• **TASK TO CARRY OUT**: Excluding images, repeat the data exactly as given.

• **RECORDED DATA**:
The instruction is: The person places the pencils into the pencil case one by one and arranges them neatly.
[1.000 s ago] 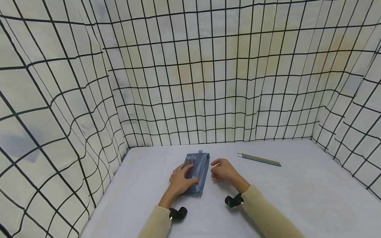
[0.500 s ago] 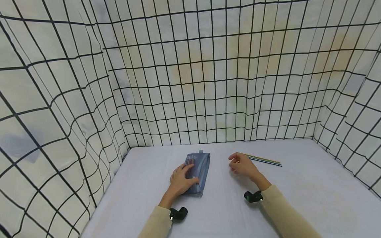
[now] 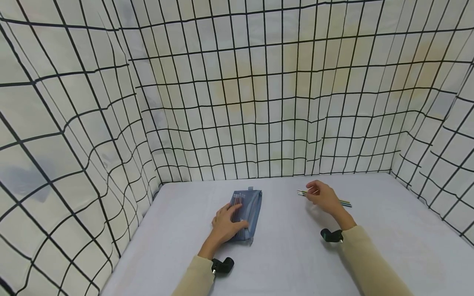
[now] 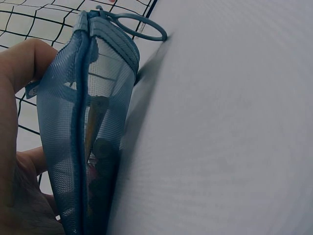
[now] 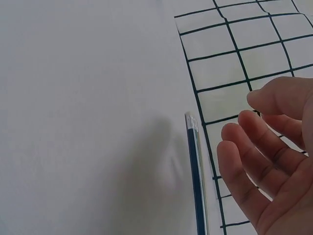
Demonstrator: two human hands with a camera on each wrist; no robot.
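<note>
A blue mesh zip pencil case (image 3: 252, 207) lies flat on the white table with several slim sticks, apparently pencils, inside. My left hand (image 3: 224, 226) rests on its left half, thumb and fingers spread over the mesh. Up close in the left wrist view, the case's zip (image 4: 82, 122) and a ring pull (image 4: 142, 30) show. To the right lie a few loose pencils (image 3: 346, 204) with clear end caps, one of them dark blue (image 5: 196, 176). Over these my right hand (image 3: 325, 198) hovers, fingers loosely bent and apart, holding nothing; it hides their middle in the head view.
A black grid net (image 3: 266, 102) over pale sheeting walls the table (image 3: 277, 255) in at the back and sides. Each wrist carries a small black camera, one by the left sleeve (image 3: 222, 266) and one by the right sleeve (image 3: 331, 235).
My right hand has moved away from beside the pencil case, rightward and slightly back, to above the loose pencils. My left hand and the case have stayed in place.
</note>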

• **RESPONSE AREA**:
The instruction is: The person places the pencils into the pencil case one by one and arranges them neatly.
[1.000 s ago] 
[0.500 s ago] 
[now] 
[now] 
[now] 
Demonstrator: two human hands with a camera on each wrist; no robot.
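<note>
A blue mesh zip pencil case (image 3: 252, 207) lies flat on the white table with several slim sticks, apparently pencils, inside. My left hand (image 3: 224, 226) rests on its left half, thumb and fingers spread over the mesh. Up close in the left wrist view, the case's zip (image 4: 82, 122) and a ring pull (image 4: 142, 30) show. To the right lie a few loose pencils (image 3: 346, 204) with clear end caps, one of them dark blue (image 5: 196, 176). Over these my right hand (image 3: 325, 198) hovers, fingers loosely bent and apart, holding nothing; it hides their middle in the head view.
A black grid net (image 3: 266, 102) over pale sheeting walls the table (image 3: 277, 255) in at the back and sides. Each wrist carries a small black camera, one by the left sleeve (image 3: 222, 266) and one by the right sleeve (image 3: 331, 235).
My right hand has moved away from beside the pencil case, rightward and slightly back, to above the loose pencils. My left hand and the case have stayed in place.
</note>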

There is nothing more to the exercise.